# Chunking

- Fixed-length: Splitting documents into fixed-size chunks. It’s easy to do, but sometimes chunks may not align with logical breaks, so you could split important info or include irrelevant content.
- Sentence-based: Breaking documents into sentences keeps sentences intact, which is great for detailed analysis. However, it may lead to too many chunks or lose context when sentences are too short to capture full ideas.
- Paragraph-based: Dividing by paragraphs helps keep the context intact, but paragraphs may be too long, making retrieval and processing less efficient.
- Semantic chunking: Chunks are created based on meaning, like sections or topics. This keeps the context clear but is harder to implement since it needs advanced text analysis.
- Sliding window: Chunks overlap by sliding over the text. This ensures important info isn't missed but can be computationally expensive and may result in repeated information.

## Chunking: Fixed-Length

In [None]:
# Example: Fixed-length chunking by character count
def chunk_text_fixed(text, max_chars=500):
    return [text[i:i+max_chars] for i in range(0, len(text), max_chars)]
document = "..."  # a long text document
chunks = chunk_text_fixed(document, max_chars=1000)
print(f"Created {len(chunks)} fixed-size chunks.")
print(chunks[0][:100])  # preview first 100 chars of the first chunkb

## Chunking: Recursive

In [None]:
# separators list tells the splitter to prefer paragraph breaks, then line breaks, then spaces.
# here each chunk shares 50 characters with the next – which can help preserve context at boundaries so that important info cut off at the end of one chunk is still present at the start of the next chunk. 

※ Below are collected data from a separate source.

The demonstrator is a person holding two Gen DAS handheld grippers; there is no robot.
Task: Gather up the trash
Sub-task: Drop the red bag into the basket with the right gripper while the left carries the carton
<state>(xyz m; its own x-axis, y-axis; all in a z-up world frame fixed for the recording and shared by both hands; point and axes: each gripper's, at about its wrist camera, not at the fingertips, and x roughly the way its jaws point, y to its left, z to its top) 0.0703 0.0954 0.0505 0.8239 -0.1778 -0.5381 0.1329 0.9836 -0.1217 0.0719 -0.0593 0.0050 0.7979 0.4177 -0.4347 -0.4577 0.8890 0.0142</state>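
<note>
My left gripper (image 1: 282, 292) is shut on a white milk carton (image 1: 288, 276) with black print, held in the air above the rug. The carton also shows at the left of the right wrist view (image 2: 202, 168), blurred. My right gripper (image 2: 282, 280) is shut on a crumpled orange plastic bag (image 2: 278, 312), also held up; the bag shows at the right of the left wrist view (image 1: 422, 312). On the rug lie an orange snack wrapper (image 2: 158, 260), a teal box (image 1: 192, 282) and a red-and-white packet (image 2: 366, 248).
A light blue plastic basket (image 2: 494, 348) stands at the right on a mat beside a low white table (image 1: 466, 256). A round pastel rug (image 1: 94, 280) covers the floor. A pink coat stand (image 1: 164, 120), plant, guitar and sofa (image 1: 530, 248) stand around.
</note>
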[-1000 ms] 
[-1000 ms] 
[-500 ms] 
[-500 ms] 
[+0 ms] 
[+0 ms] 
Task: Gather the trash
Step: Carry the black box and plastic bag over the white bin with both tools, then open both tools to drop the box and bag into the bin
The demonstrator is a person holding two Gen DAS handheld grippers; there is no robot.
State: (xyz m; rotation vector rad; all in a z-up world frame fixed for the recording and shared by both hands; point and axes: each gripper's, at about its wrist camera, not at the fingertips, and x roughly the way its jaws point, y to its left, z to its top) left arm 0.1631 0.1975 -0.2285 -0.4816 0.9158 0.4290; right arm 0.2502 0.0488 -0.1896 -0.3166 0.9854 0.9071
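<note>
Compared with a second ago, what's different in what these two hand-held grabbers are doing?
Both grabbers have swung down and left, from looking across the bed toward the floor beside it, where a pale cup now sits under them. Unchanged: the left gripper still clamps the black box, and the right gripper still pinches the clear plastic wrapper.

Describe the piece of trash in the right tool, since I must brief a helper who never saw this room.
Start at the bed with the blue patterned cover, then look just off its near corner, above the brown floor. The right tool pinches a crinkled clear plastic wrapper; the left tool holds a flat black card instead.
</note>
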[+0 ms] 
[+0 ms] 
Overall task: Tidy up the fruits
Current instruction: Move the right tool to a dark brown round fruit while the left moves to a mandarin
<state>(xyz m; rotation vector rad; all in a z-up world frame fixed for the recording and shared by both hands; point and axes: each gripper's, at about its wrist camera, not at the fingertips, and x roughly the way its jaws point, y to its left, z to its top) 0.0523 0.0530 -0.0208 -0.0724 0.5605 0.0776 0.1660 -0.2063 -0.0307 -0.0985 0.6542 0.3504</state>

# Using LangChain's RecursiveCharacterTextSplitter for rule-based chunking
from langchain.text_splitter import RecursiveCharacterTextSplitter
text_splitter = RecursiveCharacterTextSplitter(
    chunk_size = 800,        # target chunk size in characters (or tokens)
    chunk_overlap = 50,      # overlap to maintain context between chunks
    separators = ["\n\n", "\n", " ", ""]  
    # The splitter will try to split by double newline (paragraph), then newline, then space, then as last resort character.
)
chunks = text_splitter.split_text(document)
print(f"Created {len(chunks)} chunks with recursive splitting.")
print(chunks[0][:100])

## Chunking: Semantic

- Semantic chunking aims to split text based on meaning or topic shifts rather than hard rules of length or explicit delimiters.
- slide a window through the text and split when the similarity between adjacent sentences drops below a threshold (indicating a topic shift).
- You can also leverage summarization: recursively split the document and summarize sections to decide if splitting further is needed

## Chunking: Sliding Window

- A sliding window approach creates overlapping chunks by moving a window of fixed size through the text with a certain stride.
- For example, take 500 words at a time but start the next chunk 300 words in (thus 200-word overlap). This ensures high coverage (every part of the text appears in some chunk) and preserves context between adjacent chunks.
- Sliding window chunking is common when you absolutely need to capture local context and can’t afford to miss something at a boundary.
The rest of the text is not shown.